Before the diagnosis — and before the New York death toll moved into the thousands — Andrew Cuomo’s appearances on his brother’s show were partly an excuse for fraternal sparring over who’s really Mom’s favorite. (The nation is now on a first-name basis with 88-year-old Matilda; as well as Andrew’s 22-year-old daughter, Michaela, who sometimes appears at his briefings.)
These days, with the death toll soaring and fevers raging, the levity may take an unpredictable turn, as it did Thursday when, in his briefing cameo, Chris Cuomo described a feverish hallucination to his brother.
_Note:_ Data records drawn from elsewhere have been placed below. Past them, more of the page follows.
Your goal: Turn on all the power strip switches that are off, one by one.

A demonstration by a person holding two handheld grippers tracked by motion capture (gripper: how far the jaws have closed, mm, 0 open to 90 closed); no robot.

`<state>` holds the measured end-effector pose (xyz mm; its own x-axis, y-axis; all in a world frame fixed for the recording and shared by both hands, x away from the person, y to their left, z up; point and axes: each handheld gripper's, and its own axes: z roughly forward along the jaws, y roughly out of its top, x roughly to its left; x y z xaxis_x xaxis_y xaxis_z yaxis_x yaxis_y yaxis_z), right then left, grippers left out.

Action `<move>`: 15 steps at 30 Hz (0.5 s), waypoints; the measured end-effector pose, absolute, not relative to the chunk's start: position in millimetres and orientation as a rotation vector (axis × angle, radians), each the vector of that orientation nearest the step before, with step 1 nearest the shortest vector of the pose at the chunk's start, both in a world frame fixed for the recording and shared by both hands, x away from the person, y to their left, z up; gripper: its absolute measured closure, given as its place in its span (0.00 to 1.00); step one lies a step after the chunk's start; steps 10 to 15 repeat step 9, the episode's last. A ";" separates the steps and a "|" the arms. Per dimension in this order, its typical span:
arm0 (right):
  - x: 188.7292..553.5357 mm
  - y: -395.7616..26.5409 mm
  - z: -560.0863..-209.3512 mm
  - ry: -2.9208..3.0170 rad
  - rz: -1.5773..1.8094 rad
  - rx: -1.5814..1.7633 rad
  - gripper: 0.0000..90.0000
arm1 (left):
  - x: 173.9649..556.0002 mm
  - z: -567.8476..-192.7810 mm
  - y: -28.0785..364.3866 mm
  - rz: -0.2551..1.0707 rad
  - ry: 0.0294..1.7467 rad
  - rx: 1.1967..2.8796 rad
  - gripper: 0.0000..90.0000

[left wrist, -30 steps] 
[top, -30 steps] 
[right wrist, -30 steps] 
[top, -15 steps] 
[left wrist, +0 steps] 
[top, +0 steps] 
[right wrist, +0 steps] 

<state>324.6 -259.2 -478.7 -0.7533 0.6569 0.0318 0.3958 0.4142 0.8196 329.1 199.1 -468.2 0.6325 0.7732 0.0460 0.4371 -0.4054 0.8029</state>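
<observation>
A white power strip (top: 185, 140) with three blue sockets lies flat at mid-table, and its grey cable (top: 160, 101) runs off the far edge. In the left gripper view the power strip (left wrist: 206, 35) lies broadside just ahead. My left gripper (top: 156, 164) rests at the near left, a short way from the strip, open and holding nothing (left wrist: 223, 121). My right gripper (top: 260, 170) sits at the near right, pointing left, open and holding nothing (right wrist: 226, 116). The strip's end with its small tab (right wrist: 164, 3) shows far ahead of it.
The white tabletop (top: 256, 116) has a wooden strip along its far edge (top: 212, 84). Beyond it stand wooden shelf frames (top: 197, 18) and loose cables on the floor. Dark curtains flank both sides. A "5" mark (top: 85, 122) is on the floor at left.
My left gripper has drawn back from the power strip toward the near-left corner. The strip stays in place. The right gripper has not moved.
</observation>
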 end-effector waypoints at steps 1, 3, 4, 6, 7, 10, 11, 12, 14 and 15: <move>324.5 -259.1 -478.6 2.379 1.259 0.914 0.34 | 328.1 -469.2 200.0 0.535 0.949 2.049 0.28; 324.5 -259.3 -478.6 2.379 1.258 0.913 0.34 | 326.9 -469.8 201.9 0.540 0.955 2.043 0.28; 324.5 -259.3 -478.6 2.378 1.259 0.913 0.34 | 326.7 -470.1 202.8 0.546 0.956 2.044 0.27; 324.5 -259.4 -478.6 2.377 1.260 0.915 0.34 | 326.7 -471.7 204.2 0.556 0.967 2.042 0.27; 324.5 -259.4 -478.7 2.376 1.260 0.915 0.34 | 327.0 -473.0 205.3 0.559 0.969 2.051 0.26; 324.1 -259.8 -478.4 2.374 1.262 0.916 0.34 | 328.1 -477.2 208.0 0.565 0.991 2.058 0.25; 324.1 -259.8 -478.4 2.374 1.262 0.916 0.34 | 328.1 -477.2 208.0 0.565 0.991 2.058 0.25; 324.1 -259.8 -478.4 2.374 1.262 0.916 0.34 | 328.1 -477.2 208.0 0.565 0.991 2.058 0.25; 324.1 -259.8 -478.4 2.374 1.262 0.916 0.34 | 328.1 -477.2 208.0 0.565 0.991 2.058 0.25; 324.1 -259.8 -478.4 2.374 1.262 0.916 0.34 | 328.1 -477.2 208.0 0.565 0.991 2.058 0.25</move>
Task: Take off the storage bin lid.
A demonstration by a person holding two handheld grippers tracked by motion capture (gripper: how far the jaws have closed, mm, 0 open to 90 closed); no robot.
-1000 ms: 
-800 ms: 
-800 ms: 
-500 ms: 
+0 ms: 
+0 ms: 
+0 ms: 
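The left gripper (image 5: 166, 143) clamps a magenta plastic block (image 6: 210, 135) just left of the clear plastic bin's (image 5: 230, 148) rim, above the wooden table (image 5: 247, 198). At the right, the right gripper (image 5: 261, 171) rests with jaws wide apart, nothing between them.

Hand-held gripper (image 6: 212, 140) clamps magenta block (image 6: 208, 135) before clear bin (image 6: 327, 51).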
“You came to me in a dream — in a ballet outfit, you were dancing in the dream waving a wand and saying I wish I could (make it) go away.” Employing his trademark deadpan expression, the governor stated there might be some “metaphorical reality” to Chris’s vision and pondered the mental toll of the disease on the man he calls his best friend.
The Cuomo Brothers show may get darker, as these dire days tick past, but it’s hard to imagine it getting much weirder.